The complete listing that follows is to be set down again, exactly as it appears.

Segment Start: Information supplied

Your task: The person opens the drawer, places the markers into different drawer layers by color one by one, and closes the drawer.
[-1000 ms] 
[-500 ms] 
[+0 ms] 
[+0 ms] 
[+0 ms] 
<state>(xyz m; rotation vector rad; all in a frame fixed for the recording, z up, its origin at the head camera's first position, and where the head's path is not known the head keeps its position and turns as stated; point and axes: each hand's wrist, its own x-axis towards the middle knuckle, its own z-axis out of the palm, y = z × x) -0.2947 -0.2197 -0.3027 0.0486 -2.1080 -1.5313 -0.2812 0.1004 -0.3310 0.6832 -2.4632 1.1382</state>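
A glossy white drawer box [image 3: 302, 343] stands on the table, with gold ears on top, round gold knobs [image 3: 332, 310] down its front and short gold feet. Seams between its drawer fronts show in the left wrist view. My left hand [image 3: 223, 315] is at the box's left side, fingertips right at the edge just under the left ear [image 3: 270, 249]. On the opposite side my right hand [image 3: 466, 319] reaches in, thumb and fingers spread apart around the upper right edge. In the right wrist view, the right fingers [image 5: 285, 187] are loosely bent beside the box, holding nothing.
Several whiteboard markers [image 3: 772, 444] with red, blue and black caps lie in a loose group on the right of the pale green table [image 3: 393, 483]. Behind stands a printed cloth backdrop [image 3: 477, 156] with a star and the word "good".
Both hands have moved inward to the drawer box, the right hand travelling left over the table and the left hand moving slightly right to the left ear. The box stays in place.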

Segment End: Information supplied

* _Task response_:
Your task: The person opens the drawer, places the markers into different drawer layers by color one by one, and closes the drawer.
[-1000 ms] 
[-500 ms] 
[+0 ms] 
[+0 ms] 
[+0 ms] 
<state>(xyz m; rotation vector rad; all in a frame fixed for the recording, z up, its origin at the head camera's first position, and where the head's path is not known the head keeps its position and turns as stated; point and axes: each hand's wrist, its own x-axis towards the middle knuckle, its own z-axis out of the palm, y = z × x) -0.2947 -0.2197 -0.3027 0.0486 -2.1080 -1.5313 -0.2812 0.1004 -0.3310 0.6832 -2.4632 1.1382</state>
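A glossy white drawer box [image 3: 302, 343] stands on the table, with gold ears on top, round gold knobs [image 3: 332, 310] down its front and short gold feet. Seams between its drawer fronts show in the left wrist view. My left hand [image 3: 223, 315] is at the box's left side, fingertips right at the edge just under the left ear [image 3: 270, 249]. On the opposite side my right hand [image 3: 466, 319] reaches in, thumb and fingers spread apart around the upper right edge. In the right wrist view, the right fingers [image 5: 285, 187] are loosely bent beside the box, holding nothing.
Several whiteboard markers [image 3: 772, 444] with red, blue and black caps lie in a loose group on the right of the pale green table [image 3: 393, 483]. Behind stands a printed cloth backdrop [image 3: 477, 156] with a star and the word "good".
Both hands have moved inward to the drawer box, the right hand travelling left over the table and the left hand moving slightly right to the left ear. The box stays in place.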

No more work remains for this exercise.